Straightforward, though the simplicity can be lost in the real world when other factors enter the equation and muck up the mantra.
The third story is about death. It's similar to Stephen Covey's advice in 7 Habits of Highly Effective People (I think; it was assigned reading one summer when I did an internship at Procter and Gamble) to imagine people speaking at your funeral and living so you could be remembered the way you wanted to be remembered, but Jobs story has a sort of Buddhist-geek-rebel spin:
When I was 17, I read a quote that went something like: "If you live each day as if it was your last, someday you'll most certainly be right." It made an impression on me, and since then, for the past 33 years, I have looked in the mirror every morning and asked myself: "If today were the last day of my life, would I want to do what I am about to do today?" And whenever the answer has been "No" for too many days in a row, I know I need to change something.
Remembering that I'll be dead soon is the most important tool I've ever encountered to help me make the big choices in life. Because almost everything – all external expectations, all pride, all fear of embarrassment or failure - these things just fall away in the face of death, leaving only what is truly important. Remembering that your are going to die is the best way I know to avoid the trap of thinking you have something to lose. You are already naked. There is no reason not to follow your heart.

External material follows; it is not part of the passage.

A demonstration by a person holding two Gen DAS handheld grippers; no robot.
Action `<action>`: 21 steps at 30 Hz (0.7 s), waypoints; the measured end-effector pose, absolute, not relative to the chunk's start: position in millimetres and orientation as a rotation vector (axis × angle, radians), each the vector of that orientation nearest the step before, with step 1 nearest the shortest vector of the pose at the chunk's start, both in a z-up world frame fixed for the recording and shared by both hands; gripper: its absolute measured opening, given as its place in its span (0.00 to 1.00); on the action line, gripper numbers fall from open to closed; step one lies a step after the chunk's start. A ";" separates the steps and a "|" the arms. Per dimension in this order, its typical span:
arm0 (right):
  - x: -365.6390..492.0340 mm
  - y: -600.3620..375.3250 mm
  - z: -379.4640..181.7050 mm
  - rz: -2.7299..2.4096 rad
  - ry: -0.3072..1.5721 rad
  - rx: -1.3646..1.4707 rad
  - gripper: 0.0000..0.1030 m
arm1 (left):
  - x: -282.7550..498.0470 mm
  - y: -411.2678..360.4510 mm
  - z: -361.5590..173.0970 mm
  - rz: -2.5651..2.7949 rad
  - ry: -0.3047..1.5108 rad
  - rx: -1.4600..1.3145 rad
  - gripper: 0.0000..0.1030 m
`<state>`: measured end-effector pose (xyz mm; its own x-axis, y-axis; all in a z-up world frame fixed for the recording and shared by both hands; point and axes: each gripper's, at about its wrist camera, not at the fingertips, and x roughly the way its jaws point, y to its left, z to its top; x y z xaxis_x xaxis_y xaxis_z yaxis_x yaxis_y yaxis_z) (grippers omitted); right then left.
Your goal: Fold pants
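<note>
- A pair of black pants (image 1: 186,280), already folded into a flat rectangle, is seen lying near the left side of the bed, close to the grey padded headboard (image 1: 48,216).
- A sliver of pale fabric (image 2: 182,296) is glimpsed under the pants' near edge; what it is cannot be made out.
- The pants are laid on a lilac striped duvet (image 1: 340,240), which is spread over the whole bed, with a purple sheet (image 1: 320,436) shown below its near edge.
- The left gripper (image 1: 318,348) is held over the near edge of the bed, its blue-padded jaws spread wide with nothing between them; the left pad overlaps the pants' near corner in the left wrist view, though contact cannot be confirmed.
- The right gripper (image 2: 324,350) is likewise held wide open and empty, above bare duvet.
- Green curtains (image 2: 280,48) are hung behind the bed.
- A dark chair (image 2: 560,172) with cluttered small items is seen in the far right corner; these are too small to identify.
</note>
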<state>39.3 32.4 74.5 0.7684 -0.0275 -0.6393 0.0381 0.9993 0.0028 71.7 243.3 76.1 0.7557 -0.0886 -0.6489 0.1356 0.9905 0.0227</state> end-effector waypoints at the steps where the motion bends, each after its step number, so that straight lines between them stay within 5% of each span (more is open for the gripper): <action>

About a year ago I was diagnosed with cancer. I had a scan at 7:30 in the morning, and it clearly showed a tumor on my pancreas. I didn't even know what a pancreas was. The doctors told me this was almost certainly a type of cancer that is incurable, and that I should expect to live no longer than three to six months. My doctor advised me to go home and get my affairs in order, which is doctor's code for prepare to die. It means to try to tell your kids everything you thought you'd have the next 10 years to tell them in just a few months. It means to make sure everything is buttoned up so that it will be as easy as possible for your family. It means to say your goodbyes.
This was the closest I've been to facing death, and I hope its the closest I get for a few more decades. Having lived through it, I can now say this to you with a bit more certainty than when death was a useful but purely intellectual concept:
No one wants to die. Even people who want to go to heaven don't want to die to get there. And yet death is the destination we all share. No one has ever escaped it. And that is as it should be, because Death is very likely the single best invention of Life. It is Life's change agent. It clears out the old to make way for the new. Right now the new is you, but someday not too long from now, you will gradually become the old and be cleared away. Sorry to be so dramatic, but it is quite true.
Your time is limited, so don't waste it living someone else's life. Don't be trapped by dogma - which is living with the results of other people's thinking. Don't let the noise of other's opinions drown out your own inner voice. And most important, have the courage to follow your heart and intuition. They somehow already know what you truly want to become. Everything else is secondary.
It reminded me of something Jeff Bezos would say because both he and Jobs think of such ideas in a very pragmatic and analytical fashion. He and Jobs both think of and refer to concepts like Death or regret as inventions or mechanisms. Banal philosophical truisms become prescriptive with an almost quantitative persuasion in their hands, and it's always more powerful to hear such advice from true believers. They live that way not because the ideas sound good but because they really believe it's the best long-term strategy.
Bezos' version of Jobs' death concept is "regret minimization":
At the end of the day, when you're eighty years old and looking back on your life, you want to have minimized the number of regrets you have. That's what should drive people. Not how much money they have. It's regrets that I think haunt people at the end of their life.
Related: Other college graduation speeches to achieve immortality on the Internet - Jon Stewart, Will Ferrell, Conan O'Brien, Kurt Vonnegut (urban legend)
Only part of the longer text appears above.